BOSTON (Reuters) – A Rwandan man was sentenced on Monday to more than eight years in prison after being convicted of concealing his involvement in the African nation’s 1994 genocide in hopes of gaining asylum in the United States.
Jean Leonard Teganya, a Rwandan man who U.S. prosecutors said participated in the African nation’s 1994 genocide and who was convicted in April of lying in hope of gaining asylum in the United States, is seen in this undated photo provided by the U.S. Attorney’s Office for the District of Massachusetts, U.S., July 1, 2019. Courtesy U.S. Attorney’s Office for the District of Massachusetts/Handout via REUTERS
Federal prosecutors in Boston had sought 20 years in prison for Jean Leonard Teganya, 48, saying if he was being sentenced for the murders and rapes they say he participated in rather than immigration fraud, they would have sought a life term.
U.S. District Judge F. Dennis Saylor said he did not want to suggest the genocide, in which members of a hard-line Hutu regime massacred an estimated 800,000 ethnic Tutsis and moderate Hutus during three months of slaughter, was not “horrifying.”
But the judge said he was not comfortable sentencing Teganya above the federal sentencing guidelines for the immigration-related crimes he was convicted of to punish him for crimes that he could not be charged over in the United States.
“The punishment should fit the offense,” he said.
Teganya is expected to appeal. His lawyer at trial argued Teganya fled Rwanda because after the genocide any Hutu could be implicated.

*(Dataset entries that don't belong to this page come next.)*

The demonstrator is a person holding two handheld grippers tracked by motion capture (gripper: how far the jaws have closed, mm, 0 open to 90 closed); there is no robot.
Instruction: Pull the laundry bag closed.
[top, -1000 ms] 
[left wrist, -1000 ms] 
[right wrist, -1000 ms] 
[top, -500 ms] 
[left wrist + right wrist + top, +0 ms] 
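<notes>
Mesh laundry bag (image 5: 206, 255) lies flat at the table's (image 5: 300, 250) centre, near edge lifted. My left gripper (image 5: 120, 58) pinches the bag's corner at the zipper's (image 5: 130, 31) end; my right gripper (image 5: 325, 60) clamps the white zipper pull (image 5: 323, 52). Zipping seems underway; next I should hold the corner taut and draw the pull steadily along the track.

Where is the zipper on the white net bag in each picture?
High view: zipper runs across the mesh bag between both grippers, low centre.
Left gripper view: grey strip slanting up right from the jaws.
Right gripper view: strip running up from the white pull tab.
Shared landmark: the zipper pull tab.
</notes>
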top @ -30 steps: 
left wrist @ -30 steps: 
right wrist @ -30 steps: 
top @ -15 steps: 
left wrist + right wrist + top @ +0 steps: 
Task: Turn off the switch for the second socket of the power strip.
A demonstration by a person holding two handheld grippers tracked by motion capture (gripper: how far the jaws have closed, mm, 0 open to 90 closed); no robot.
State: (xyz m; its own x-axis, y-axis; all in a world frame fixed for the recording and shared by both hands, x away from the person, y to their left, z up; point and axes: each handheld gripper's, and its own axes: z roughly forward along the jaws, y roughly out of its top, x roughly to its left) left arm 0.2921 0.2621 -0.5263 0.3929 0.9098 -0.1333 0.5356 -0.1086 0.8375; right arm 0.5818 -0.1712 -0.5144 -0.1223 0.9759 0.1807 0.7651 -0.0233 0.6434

Prosecutors said that during the violence, Teganya was a medical student at a hospital in the southern Rwandan city of Butare and was active in the political party that helped perpetrate the genocide.
Citing witnesses, prosecutors alleged that Teganya led Hutu soldiers through the hospital to identify Tutsi patients who were then killed, and personally participated in the murder of seven Tutsis and five rapes.
He left Rwanda in mid-July 1994 and traveled through Congo, Kenya and India before arriving in Canada in 1999, prosecutors said.
He sought asylum in Canada, but officials concluded he took part in atrocities against Tutsis and, following years of litigation, ultimately ordered his removal from the country, prosecutors said.
They said he then fled in 2014 and crossed into the United States, entering through Houlton, Maine, where he encountered U.S. Customs and Border Control officers and requested asylum.